Immigration bill to benefit Western Slope agriculture
Western Slope agricultural interests will benefit in the Senate-passed immigration bill, U.S. Sen. Michael Bennet, D-Colo., said.
“I think rural America is a huge winner” in the measure, Bennet said Thursday, shortly after the bill fashioned by what he calls the “Group of Eight” passed the Senate.
He first learned of agriculture’s need for a better approach in a visit to Talbott Farms, Bennet said, noting that the measure will accommodate the kinds of seasonal employment needed by Talbott Farms and other fruit-growing and farming businesses.
Peach growers, for instance, need workers for one three-week period, Bennet said, but the current structure allows no predictability about who they can hire.
That’s the problem his company is facing right now, Bruce Talbott of Talbott Farms said Thursday.

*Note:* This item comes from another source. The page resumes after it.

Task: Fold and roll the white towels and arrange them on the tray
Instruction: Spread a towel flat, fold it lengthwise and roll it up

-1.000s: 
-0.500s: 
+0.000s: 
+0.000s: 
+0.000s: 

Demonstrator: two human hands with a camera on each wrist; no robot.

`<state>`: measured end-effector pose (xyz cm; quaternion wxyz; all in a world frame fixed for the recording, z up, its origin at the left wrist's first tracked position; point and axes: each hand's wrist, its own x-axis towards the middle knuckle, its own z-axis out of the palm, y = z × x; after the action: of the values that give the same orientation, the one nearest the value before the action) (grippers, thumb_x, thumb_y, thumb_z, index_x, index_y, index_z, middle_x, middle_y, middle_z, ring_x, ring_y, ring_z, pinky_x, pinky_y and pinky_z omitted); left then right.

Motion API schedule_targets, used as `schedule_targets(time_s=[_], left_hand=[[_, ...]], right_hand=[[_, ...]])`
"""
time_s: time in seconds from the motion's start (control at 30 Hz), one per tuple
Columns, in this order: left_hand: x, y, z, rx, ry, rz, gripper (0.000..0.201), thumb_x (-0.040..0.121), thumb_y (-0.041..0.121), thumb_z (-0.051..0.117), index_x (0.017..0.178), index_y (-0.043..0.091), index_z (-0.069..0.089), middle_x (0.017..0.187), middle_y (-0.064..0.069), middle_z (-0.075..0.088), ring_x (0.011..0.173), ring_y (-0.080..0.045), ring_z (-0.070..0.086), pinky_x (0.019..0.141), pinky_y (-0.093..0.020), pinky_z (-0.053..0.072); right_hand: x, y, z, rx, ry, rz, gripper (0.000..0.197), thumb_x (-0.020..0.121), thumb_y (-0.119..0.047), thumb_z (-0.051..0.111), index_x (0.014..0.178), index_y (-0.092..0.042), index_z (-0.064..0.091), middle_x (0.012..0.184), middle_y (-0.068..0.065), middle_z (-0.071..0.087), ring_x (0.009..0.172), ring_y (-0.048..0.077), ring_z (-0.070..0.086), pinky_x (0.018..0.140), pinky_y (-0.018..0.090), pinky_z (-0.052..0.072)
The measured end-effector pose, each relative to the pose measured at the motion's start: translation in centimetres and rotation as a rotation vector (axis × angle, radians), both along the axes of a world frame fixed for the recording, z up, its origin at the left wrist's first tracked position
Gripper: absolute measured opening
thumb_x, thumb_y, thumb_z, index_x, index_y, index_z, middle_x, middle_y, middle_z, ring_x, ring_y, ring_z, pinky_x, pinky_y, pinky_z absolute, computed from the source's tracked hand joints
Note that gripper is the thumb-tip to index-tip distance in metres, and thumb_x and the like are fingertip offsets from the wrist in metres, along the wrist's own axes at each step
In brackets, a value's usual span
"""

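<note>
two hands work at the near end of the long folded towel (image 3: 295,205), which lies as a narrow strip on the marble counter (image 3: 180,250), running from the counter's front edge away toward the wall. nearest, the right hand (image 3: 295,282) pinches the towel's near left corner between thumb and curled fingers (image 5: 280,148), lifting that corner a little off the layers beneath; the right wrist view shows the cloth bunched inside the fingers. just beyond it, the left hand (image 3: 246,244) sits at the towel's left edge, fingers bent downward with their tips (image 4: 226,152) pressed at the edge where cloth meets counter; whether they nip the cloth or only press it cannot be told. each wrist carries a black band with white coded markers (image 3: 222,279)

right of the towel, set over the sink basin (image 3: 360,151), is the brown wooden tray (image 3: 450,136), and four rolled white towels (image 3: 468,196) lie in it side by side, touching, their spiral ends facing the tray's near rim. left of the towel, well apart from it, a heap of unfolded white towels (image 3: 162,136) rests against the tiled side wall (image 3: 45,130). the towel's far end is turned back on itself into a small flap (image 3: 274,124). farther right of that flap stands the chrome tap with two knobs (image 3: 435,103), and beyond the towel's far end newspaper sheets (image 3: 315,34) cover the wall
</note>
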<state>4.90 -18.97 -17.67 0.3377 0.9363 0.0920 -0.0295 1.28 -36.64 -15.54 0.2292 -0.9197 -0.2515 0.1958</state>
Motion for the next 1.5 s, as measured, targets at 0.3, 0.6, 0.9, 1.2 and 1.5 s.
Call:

“We’re trying to farm with out-of-work construction guys,” Talbott said. “They don’t have the skills” that the Central American workers familiar with the agricultural practices his business needs can provide.
“They are really good at what they do,” Talbott said, noting that he can turn loose those skilled workers in his fields for weeks without having to supervise them.

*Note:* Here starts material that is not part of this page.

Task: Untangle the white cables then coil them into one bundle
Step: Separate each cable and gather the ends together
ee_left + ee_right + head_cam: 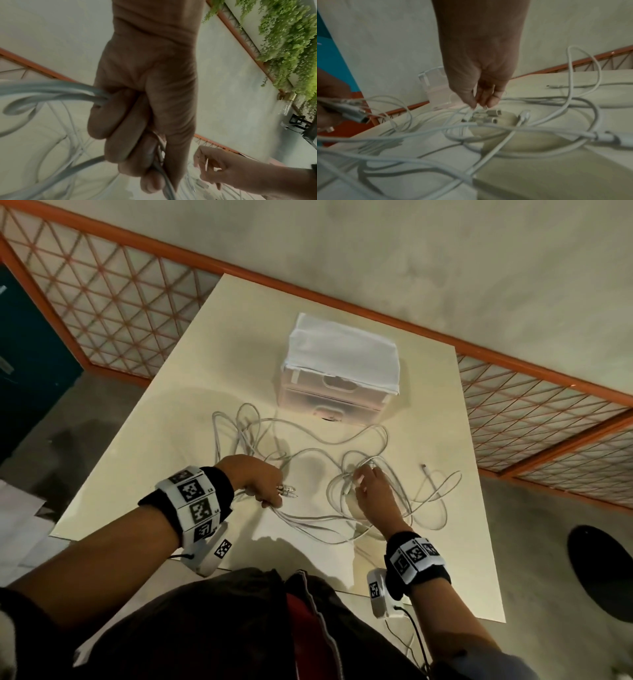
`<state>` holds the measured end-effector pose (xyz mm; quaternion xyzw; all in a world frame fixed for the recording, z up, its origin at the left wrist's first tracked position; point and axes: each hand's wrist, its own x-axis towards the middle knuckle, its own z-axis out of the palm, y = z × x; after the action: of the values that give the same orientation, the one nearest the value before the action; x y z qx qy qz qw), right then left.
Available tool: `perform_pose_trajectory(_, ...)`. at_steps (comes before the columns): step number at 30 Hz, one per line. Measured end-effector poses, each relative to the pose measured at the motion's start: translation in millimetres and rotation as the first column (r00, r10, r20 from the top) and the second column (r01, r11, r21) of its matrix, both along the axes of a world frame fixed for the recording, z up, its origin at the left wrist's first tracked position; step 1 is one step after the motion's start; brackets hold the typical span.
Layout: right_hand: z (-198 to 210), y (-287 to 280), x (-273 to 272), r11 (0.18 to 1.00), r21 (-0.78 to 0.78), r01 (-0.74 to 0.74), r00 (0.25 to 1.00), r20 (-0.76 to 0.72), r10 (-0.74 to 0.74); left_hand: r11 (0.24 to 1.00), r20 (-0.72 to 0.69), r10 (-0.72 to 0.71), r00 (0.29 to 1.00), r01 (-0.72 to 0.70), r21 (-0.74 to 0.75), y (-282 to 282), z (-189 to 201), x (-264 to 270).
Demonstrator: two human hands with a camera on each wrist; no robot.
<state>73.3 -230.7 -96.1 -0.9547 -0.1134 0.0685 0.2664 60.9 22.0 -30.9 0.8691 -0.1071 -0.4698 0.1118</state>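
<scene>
While the left hand (260,479) is gripping several white cables (308,440), their count is unclear. The right hand (371,491) is pinching one strand on the table (191,364).

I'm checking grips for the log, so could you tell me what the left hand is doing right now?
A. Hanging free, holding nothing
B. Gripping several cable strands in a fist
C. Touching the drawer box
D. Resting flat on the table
B: the left hand has its fingers curled round a bunch of white cables, with plug ends sticking out past the knuckles in the head view.
</scene>
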Motion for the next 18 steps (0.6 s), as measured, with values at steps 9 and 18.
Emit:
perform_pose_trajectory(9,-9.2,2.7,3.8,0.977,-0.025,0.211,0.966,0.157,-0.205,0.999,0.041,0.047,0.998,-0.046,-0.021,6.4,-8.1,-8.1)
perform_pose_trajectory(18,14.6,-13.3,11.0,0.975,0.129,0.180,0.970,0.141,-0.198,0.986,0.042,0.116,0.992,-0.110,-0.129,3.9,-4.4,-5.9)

The visa program also would change significantly under the Senate version, Bennet said, noting that jurisdiction of the program would transfer from the Labor Department to Agriculture Department, which “understands farmers and ranchers.”
Better coordination between farmers, ranchers, government and foreign workers would provide legal status, not citizenship, for workers and get them “out of the shadows,” Bennet said.
While the measure has the support of fruit-growing businesses around the country as well as organizations representing farm workers, hurdles remain within the industry, Talbott said.
Previous redrafts of immigration law have promised secure borders and better handling of workers and agricultural interests, Talbott said, but those promises went unfulfilled, leading to some deep-seated doubts.
“This is round 3 and nobody believes them,” Talbott said.
In the meantime, Talbott knows that his current crew could depart on a moment’s notice if there is a surge in the construction industry.
The House is working on its own version of immigration reform and a spokesman for U.S. Rep. Scott Tipton, R-Colo., said Tipton wants reform to fix existing problems and that verifiable border security must be the first step.
Ski areas experience similar difficulties and the Senate measure will be an improvement for employers and employees from other countries, Bennet said.
U.S. Sen. Mark Udall, D-Colo., voted for the Senate measure and called it “a historic victory for hardworking Colorado families who demanded that Congress find a tough, but fair, way to strengthen our borders and create a sensible pathway to earned citizenship for the millions living in the shadows.”
With the Senate vote complete, “Everyone should take a breath” and study the measure before offering a separate measure, Bennet said.
“There are a lot of moving pieces from a political point of view and they all kind of hang together,” Bennet said. “My hope is that the people in the House will take a look at it.”